Just LOOK at these woolly fuzzballs! Onkle B took this picture in our back yard!
Okay. Yeah, he had to use a fairly long lens. Our property line is an irrigation/drainage ditch, which is why the wildlife isn’t more spooked by us moving around and gawping at them. And it wasn’t a miracle shot, as these babies were sound a sleep and didn’t move while he took a whole huge series of identical pictures.
Just, SQUEEEEE! Have a good weekend, y’all!
May 5, 2017 — 8:50 pm
Comments: 11
If you have to explain the joke…

Okay, last one from the miniature railway exhibit, and I don’t know if this joke will translate. Or work in black and white. Do they run Michael Portillo in the States?
He’s an ex-politician who has done series after series of TV programs of himself taking train journeys across Britain, accompanied by a Victorian guidebook called Bradshaw’s Guide. He’s an ugly brute with a comically bulbous nose, known for wearing improbably loud clashing jacket-and-trouser combinations.
Anyway, here he is in an assortment of colors (we all agreed that none was loud enough) clutching his Bradshaw’s. No modern diorama complete without its Portillo.
If you can catch any of his programs, do. I call them ‘England porn’ — though he’s done a few in other countries, as well.
We gave up on his American series after the first three. He was riding Amtrak down the Eastern seaboard and Every Single Program he brought the conversation around to the history of slavery or civil rights abuses wherever it was he happened to be.
You can only take so much scolding before you grab the remote.
May 4, 2017 — 10:00 pm
Comments: 15
Last layout

This scifi layout was the best in show, though I can’t convey it in a single picture. These chained dinosaur beasts were on the top, but there was a whole ‘subterranean cavern’ deal going on below, with a rocket and a plasma ball and aliens and futuristic trains.
We fell to talking to the man who lovingly recollected how he had smashed together model trains with model jets and toys and assorted household items and grunge-painted over the result. It worked really well.

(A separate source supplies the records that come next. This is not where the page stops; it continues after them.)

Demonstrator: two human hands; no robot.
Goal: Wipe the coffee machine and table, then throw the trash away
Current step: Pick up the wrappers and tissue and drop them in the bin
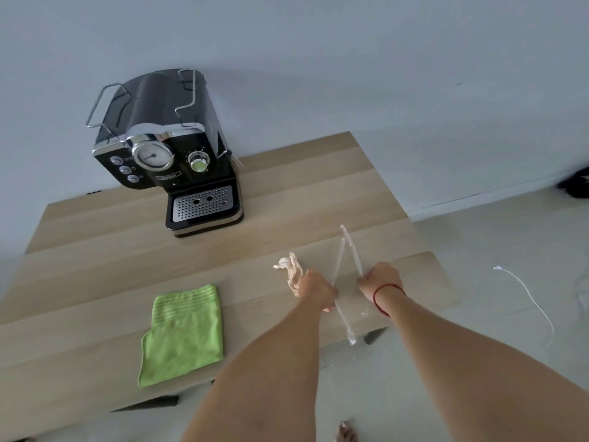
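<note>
A black and chrome coffee machine (169,154) stands at the back of the wooden table (95,282). A folded green cloth (183,334) lies flat on the table near its front edge. My left hand (317,290) grips one side of a clear plastic bag (345,250) and also holds a crumpled beige tissue (293,272). My right hand (381,277), with a red string on its wrist, pinches the other side of the bag's mouth. The bag is spread between both hands over the table's right part.
The table's right edge runs just beyond my right hand, with grey floor (478,314) below. A white cable (526,295) lies on the floor. A dark object (577,183) sits by the wall at far right. My foot (345,433) shows at the bottom.
</note>
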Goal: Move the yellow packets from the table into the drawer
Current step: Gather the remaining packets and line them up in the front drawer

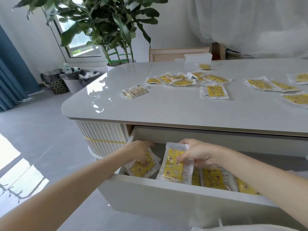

That’s how I built models as a kid. I’d start off well enough, but I could never stick to the plan. Somehow, I couldn’t bear to end up with something ordinary. It seemed so boring. I’d start gluing bits where they didn’t belong and putting decals where they shouldn’t ought to be. I had a particular fondness for gluing on bits of leftover sprue to look kind of like clusters of tail pipes.
Only, my efforts didn’t work so well. They ended up looking like big messy piles of crazy.

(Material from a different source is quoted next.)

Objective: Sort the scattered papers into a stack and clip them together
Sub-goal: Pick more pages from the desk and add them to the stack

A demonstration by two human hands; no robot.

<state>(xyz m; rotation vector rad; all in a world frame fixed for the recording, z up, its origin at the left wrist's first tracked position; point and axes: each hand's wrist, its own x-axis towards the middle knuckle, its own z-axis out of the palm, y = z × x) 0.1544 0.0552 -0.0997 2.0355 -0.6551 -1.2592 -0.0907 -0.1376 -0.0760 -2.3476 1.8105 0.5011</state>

You don’t even want to know what my paint-by-numbers looked like.
May 3, 2017 — 9:27 pm
Comments: 12
More smalls

Tiny banjo player in a tiny jug band. Tiny jug visible on his right.

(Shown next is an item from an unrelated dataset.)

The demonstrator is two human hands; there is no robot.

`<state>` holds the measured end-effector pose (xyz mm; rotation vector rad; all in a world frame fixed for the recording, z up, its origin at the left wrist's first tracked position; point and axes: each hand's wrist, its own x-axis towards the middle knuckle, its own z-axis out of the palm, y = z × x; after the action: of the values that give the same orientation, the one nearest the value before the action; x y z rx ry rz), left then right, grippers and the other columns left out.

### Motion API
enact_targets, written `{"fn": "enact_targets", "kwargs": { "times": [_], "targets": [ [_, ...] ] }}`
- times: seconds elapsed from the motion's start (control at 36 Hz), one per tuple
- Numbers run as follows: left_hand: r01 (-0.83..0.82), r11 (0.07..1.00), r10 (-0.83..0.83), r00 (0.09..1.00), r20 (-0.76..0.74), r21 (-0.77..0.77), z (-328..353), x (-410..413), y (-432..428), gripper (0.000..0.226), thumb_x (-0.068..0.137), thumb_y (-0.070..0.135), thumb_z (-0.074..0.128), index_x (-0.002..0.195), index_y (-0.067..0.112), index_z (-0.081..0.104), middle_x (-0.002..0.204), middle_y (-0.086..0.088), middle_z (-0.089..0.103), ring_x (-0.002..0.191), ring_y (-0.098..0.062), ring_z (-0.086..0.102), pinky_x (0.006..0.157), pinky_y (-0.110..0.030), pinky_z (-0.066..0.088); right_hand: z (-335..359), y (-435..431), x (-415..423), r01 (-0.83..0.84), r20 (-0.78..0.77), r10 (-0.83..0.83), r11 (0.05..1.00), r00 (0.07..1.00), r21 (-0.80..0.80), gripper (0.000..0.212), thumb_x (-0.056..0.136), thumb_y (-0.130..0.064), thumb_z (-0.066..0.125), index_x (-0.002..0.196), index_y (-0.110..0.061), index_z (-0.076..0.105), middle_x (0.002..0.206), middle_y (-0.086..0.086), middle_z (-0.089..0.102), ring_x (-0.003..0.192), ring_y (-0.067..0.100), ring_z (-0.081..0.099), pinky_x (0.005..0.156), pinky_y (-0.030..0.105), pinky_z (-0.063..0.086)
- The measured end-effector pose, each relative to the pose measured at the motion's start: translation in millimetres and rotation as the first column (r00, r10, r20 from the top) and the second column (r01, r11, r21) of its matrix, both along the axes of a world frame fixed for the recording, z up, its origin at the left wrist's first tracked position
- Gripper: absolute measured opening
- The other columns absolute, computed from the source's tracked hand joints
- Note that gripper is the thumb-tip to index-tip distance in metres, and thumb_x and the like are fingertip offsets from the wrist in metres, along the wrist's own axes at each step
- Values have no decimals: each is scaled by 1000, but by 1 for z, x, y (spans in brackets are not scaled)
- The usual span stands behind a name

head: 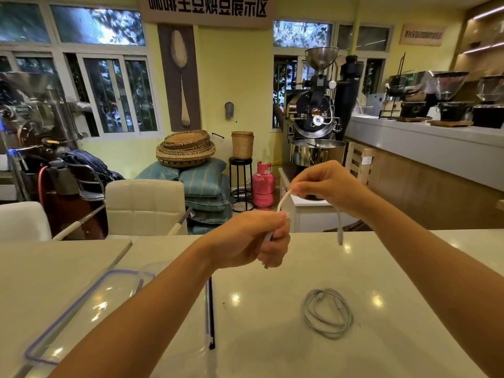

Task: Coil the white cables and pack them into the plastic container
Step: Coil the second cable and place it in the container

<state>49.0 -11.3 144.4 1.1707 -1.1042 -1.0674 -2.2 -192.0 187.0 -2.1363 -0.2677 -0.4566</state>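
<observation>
Both hands are raised above the white table (272,350) with a short white cable (283,200) stretched between them. My left hand (253,238) grips one part of it in a fist, and a cable end pokes out below the fist. My right hand (327,184) pinches the cable higher up, and the other end with its plug (339,237) hangs down from that hand. A second white cable (328,313) lies coiled on the table at the right. The clear plastic container (174,271) with a blue seal sits under my left forearm, its lid (76,309) beside it.
Two white chairs (144,205) stand behind the table's far edge. Beyond them are stacked cushions, woven baskets, a pink gas cylinder (263,185) and a coffee roaster (316,118). A counter with grinders runs along the right.
</observation>
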Motion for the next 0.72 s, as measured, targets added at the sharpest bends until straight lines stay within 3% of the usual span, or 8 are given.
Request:
{"fn": "enact_targets", "kwargs": {
  "times": [0.11,0.22,0.33,0.39,0.44,0.56,0.61,0.72],
  "targets": [
    [105,988,-118,986,-116,-114,7,-4,-2,30,83,38,56,62,18,49,49,10,48,43,-4,42,49,-18,38,-26,6,7,1,-84,26,950,996,312,16,88,-5,51,81,-8,65,44,-14,61,41,-5,50,44,6,39],
    [69,980,-102,979,-175,-187,11,0,-2,30,84,35,52,61,17,50,48,9,50,42,-5,44,50,-18,41,-58,20,12,92,-198,-25,936,980,340,28,91,-7,50,67,-16,61,35,-11,53,33,-3,40,38,9,32],
    [-38,978,-11,972,-236,-205,9,8,-1,30,85,32,48,60,17,52,47,8,48,42,-6,44,48,-18,42,-80,45,8,109,-240,-84,989,967,95,34,89,-5,53,60,-19,61,37,-8,50,37,2,38,36,13,31],
    [-153,970,98,957,-272,-190,6,12,-2,35,87,31,40,57,17,51,44,7,45,39,-7,42,46,-17,42,-88,55,8,83,-284,-93,995,954,-47,21,91,-5,49,86,-8,69,53,-7,49,42,5,39,38,17,34],
    [-279,945,219,928,-303,-173,3,16,-3,39,92,28,32,59,15,47,43,6,43,38,-8,41,45,-19,43,-93,63,7,44,-307,-105,979,946,-201,28,93,-5,44,117,-4,61,64,-5,51,46,2,42,36,9,35],
    [-471,874,445,874,-193,-121,-5,23,-3,39,98,26,24,64,14,39,43,7,42,40,-7,40,50,-21,40,-87,73,-1,-11,-231,-136,840,963,-542,30,94,-6,43,121,-7,58,102,12,68,62,6,55,57,10,45],
    [-519,849,513,855,-73,-103,-8,24,-3,38,99,25,25,65,13,39,44,7,43,42,-7,40,53,-22,37,-81,75,-4,8,-184,-175,746,967,-666,25,95,-11,42,112,-10,61,101,12,66,83,23,61,71,32,49],
    [-548,832,553,815,170,-81,-13,27,-1,37,99,24,27,65,14,40,44,9,46,45,-4,42,50,-15,39,-60,79,-16,14,-104,-163,596,981,-803,27,98,-21,36,108,-9,59,93,9,60,85,26,56,66,32,42]
  ]
}}
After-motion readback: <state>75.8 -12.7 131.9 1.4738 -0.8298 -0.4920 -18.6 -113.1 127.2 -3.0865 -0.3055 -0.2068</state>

More than half of the layouts were American scenes, for some reason. I probably wouldn’t have noticed if he hadn’t pointed it out. Didn’t exactly bring a tear of homesickness to my eye as I rode the rails or anything.
Lots of y’all have May birthdays, it would seem. Please join me in shamelessly indulging self for thirty days.
May 2, 2017 — 9:46 pm
Comments: 9
Woo-woo!

Went to a model railway exhibition this weekend. By British standards, there weren’t that many layouts, but I enjoyed it.
I have a soft spot for miniature things. That’s why I adored Barbie — all those tiny kitchen utensils and accessories. My parents were pleased to see me do something girlie; if they bought me baby dolls that did anything interesting, I generally dissected them to see how they worked. I didn’t have the heart to tell them I’d have been just as happy with GI Joe and his tiny weapons.
(My friend had the GI Joe with the peachfuzz buzzcut and beard. I wanted that thing so bad).
Old hands might recall that my birthday is in May and I celebrate it pretty much for the entire month. I’m taking some time off work this week and next, but I will be turning up to post. Tiny weak posts.
Lazy, low-effort shit-posting — my weaselbirthday gift to you!